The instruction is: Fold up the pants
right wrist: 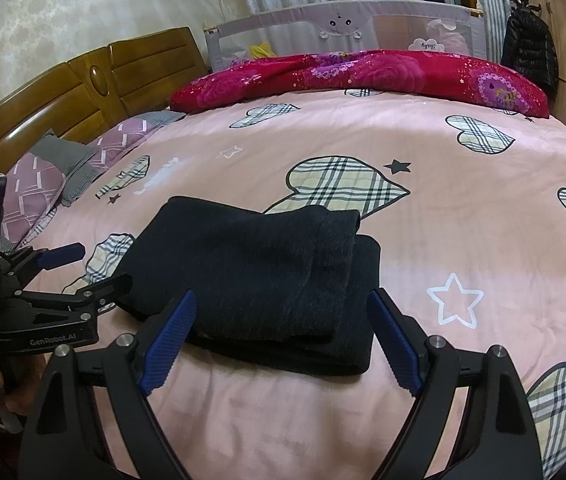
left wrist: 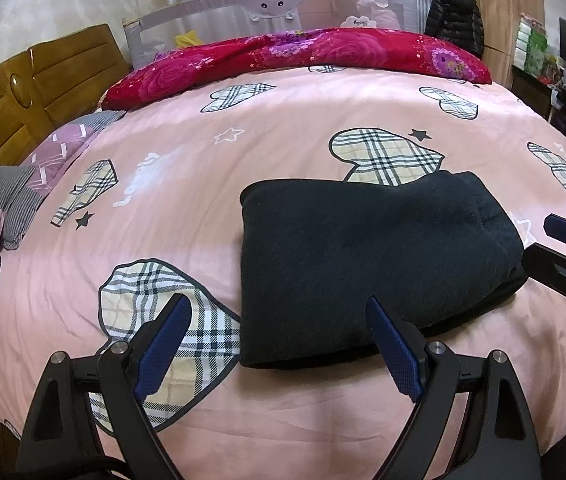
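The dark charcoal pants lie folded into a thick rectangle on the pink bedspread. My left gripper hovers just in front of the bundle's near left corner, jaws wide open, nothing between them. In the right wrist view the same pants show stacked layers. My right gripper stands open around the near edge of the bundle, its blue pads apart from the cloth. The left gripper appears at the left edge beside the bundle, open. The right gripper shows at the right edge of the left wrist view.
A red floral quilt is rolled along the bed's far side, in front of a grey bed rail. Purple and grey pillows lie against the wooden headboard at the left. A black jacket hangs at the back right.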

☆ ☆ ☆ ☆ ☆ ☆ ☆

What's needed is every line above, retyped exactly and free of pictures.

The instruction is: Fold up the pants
right wrist: 
left wrist: 
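The dark charcoal pants lie folded into a thick rectangle on the pink bedspread. My left gripper hovers just in front of the bundle's near left corner, jaws wide open, nothing between them. In the right wrist view the same pants show stacked layers. My right gripper stands open around the near edge of the bundle, its blue pads apart from the cloth. The left gripper appears at the left edge beside the bundle, open. The right gripper shows at the right edge of the left wrist view.
A red floral quilt is rolled along the bed's far side, in front of a grey bed rail. Purple and grey pillows lie against the wooden headboard at the left. A black jacket hangs at the back right.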

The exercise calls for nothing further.